By Kevin D. Williamson
Sunday, July 27, 2014
In the wake of the Halbig decision, liberals sniffed:
Surely, Ezra Klein wrote, the Supreme Court is not going to gut the sublime
work of policy poetry that is Obamacare in order to “teach Congress a lesson
about grammar.” My friend Dave Weigel posited, absurdly, that conservatives had
won a “Leninist victory” in the case, as though Cato were attempting to hasten
the revolution like a gaggle of cracked Shining Path fanatics in some
miserable, sweaty jungle. Without trespassing too deeply into the turf of the
many excellent lawyers whose subtle meditations you may read in these virtual
pages, the Halbig decision is simply about the fact that the law says what the
law says. Literate people who suffer through Mr. Klein’s prose cannot be
surprised by his contempt for the concept of grammar, but law is nothing if not
language. The ancients understood something that has been neglected in recent
centuries: Grammar is the foundation of logic.
Surely Hammurabi was not the first, but his code is our
oldest example of the written law.
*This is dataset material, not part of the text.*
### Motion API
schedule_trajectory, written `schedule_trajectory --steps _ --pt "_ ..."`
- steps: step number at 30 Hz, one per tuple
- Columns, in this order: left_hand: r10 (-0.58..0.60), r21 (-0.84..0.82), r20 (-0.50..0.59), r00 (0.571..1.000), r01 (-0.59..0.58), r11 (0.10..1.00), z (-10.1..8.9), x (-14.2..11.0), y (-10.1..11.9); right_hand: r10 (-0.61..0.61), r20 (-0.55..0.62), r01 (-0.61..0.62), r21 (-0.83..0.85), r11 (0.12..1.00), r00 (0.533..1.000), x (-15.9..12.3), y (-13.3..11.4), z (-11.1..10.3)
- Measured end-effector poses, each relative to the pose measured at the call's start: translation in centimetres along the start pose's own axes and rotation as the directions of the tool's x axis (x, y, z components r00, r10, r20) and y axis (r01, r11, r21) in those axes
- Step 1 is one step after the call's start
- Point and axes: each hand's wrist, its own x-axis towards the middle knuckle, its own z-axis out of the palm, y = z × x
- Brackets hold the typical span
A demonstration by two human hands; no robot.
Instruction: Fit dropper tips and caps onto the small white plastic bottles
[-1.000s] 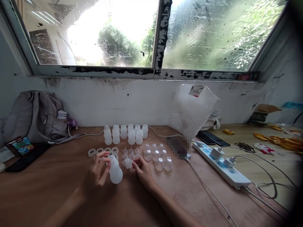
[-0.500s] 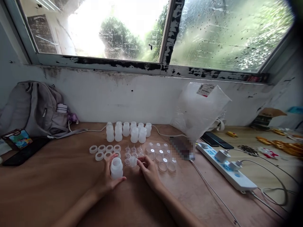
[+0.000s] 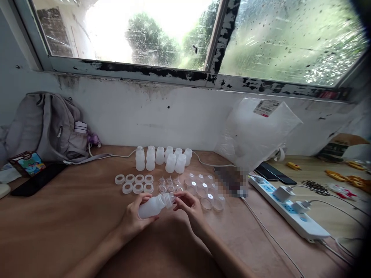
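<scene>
A frosted milky baby bottle lies tilted in my left hand, its mouth toward the right. The fingers and thumb of that hand wrap round the bottle's body. At the mouth sits a translucent screw collar, which my right hand pinches at its outer end with the fingertips. Whether the collar is threaded on or only touching I cannot tell. Clear silicone teats stand in rows just behind the hands. White rings lie in two rows to the left. Clear domed caps are grouped to the right.
Several frosted bottles stand upright at the back. A phone on a cable, a power strip and a plastic bag occupy the right. At the left are a grey backpack and a black flat object.
The bottle in my left hand has tipped from upright toward the right. My right hand has brought the translucent collar to its mouth. The camera view has shifted slightly.
</scene>
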Motion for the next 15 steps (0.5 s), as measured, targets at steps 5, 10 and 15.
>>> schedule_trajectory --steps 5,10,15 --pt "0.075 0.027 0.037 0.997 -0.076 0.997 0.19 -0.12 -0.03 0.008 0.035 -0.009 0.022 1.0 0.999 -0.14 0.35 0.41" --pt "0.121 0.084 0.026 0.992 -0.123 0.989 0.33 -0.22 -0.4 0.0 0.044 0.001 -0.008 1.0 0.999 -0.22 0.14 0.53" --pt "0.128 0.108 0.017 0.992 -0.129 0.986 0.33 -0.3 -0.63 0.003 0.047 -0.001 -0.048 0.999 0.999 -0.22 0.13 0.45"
Somewhere in the penumbras of pre-history,
some long-forgotten Promethean genius did humankind a favor that surely ranks
up there with the wheel and fire: the written law. It is a simple thing —
“simple as a flower, and that’s a complicated thing.”
Hammurabi’s law covers a great deal more than his take on
“an eye for an eye,” which was, like our own criminal laws, graded according to
the status of the victim — a slave’s eye was not worth what a prince’s eye was.
(You think we’ve evolved past that? Consult your local statutes regarding
assault on a police officer, or on employees of the New York Metropolitan
Transportation Authority, who are practically begging for a bit of battery.)
The Hammurabic Code, along with its presumptive predecessors, represented
something radical and new in human history. With the law written down — with
the law fixed — a man who had committed no transgression no longer had reason
to tremble before princes and potentates. If the driver of oxen had been paid
his statutory wage, if a man’s contractual obligations had been satisfied, and
if his life was unsullied by violations of the law, handily carved upon slabs
of igneous rock for all to see and ingest, then that man was, within the limits
of his law, free.
Hammurabi never directed his secretary of health and
human services to promulgate regulations subsidiary to the code and subject to
near-term political necessities — just 282 laws and associated punishments,
available for all to see.
Perhaps it is not the case that in the 21st-century
United States we can live under something as simple and straightforward as the
Code of Hammurabi. But the principle is the same: We write laws down in order
that citizens may know what is permissible under the generally promulgated
rules of the polity. The writing down of laws was the first step on the road
from subject to citizen, and to reverse that is to do violence to more than
grammatical propriety, Mr. Klein’s huffery-puffery notwithstanding.
The written law was the first real constraint on the
power of kings. An oral tradition is subject to constant on-the-fly revision.
Mr. Klein and others of his persuasion would see us return to that primitive
state: “Oh, sure, the law says that the IRS can only operate on state-created
insurance exchanges, but that isn’t what we” — and who is this we? — “really
meant. And besides, things will turn out other than as we desire if we follow
the law as written, and who are you, and what is the law, to forbid us our
desires?” It is easier to think that way when you believe that you represent a
uniquely enlightened point of view, that you are acting in the public interest,
and that your political rivals are wicked and ignorant.
A few days ago, I had a depressing conversation with a
federal judge who noted her surprise and distaste the first time that a media
account of one of her decisions took note of the fact that she had been
appointed by such-and-such a president, as though that, and not the law, were
the explanation for her decision. She’d never been active in politics, and had
never imagined that the party label of the man who appointed her had any
bearing on anything she’d done in the courtroom. Perhaps she needed Mr. Weigel
to advise her on the question.
There will always be occasions for discretion and
interpretation on legal questions, but it is not the case that such discretion
should presumptively empower the IRS to do things that the IRS is not legally
entitled to do simply because Barack Obama wishes it to be so. If history
teaches us anything, it is that a system of law that presumptively sides with
political power soon ceases to be any sort of system of law at all. Rather, it
becomes a post facto justification for the will to power, an intellectual
window dressing on might-makes-right rule.
The matter addressed in Halbig is hardly the Obama
administration’s first attempt to circumvent the law as written — see Hobby
Lobby, etc. — nor is it the progressives’ only attempt to impose what they
imagine to be enlightened ad-hocracy on the American people. The disdain for
the letter of the law is complexly intertwined with the progressive managerial
imagination: The law, in their view, is not something that limits the ambitions
of princes, but something that empowers them to do what they see fit. It is not
surprising that conservative concerns about limited government frustrate and
befuddle those who see the law in that way. They imagine government to be something
like a plasma cutting table, a complex and precise tool that, in the right
hands, can reshape the world in desirable, predictable ways. But government is
not a complicated tool. It is in fact a simple tool: a bayonet.